TASK DESCRIPTION - What is the number of lines in the listing below that contain the word "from"? Give only that number.

EXERCISE DATA -
[Start of Attachment]
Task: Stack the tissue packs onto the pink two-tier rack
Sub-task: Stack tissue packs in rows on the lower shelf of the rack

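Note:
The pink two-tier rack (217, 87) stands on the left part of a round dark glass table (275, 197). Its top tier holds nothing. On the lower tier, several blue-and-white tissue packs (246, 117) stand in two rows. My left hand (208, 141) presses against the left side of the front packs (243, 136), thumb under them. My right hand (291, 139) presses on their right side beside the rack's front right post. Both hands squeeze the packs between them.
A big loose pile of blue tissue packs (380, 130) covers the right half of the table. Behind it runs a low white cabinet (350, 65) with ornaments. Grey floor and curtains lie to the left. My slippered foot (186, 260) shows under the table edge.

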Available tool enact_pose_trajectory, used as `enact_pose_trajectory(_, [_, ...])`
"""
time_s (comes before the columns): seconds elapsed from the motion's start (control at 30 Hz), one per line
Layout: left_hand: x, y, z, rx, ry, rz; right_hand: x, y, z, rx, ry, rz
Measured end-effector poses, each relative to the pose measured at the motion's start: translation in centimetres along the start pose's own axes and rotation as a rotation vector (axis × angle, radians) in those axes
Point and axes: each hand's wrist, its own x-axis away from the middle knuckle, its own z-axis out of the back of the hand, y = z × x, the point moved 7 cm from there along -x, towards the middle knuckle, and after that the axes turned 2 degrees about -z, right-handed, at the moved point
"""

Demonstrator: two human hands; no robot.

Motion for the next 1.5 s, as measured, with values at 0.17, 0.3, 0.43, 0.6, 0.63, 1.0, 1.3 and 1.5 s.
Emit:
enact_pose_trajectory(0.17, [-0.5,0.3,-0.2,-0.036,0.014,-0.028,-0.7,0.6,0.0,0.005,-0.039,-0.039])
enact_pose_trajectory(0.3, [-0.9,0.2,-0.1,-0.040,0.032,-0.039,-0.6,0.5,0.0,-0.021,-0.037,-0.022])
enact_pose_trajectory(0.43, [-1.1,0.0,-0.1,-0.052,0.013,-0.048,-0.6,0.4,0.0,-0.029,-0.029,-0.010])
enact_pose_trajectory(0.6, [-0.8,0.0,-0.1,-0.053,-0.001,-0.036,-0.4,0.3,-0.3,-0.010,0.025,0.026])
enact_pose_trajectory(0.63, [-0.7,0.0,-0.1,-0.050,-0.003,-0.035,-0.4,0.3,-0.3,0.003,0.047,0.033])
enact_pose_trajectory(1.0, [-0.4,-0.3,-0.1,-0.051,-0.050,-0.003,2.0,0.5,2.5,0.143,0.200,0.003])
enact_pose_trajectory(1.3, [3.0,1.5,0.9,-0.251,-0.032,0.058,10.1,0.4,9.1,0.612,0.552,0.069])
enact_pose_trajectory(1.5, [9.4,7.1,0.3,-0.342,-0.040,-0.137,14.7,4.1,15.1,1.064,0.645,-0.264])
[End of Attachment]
RESULT FOR THIS TASK - 2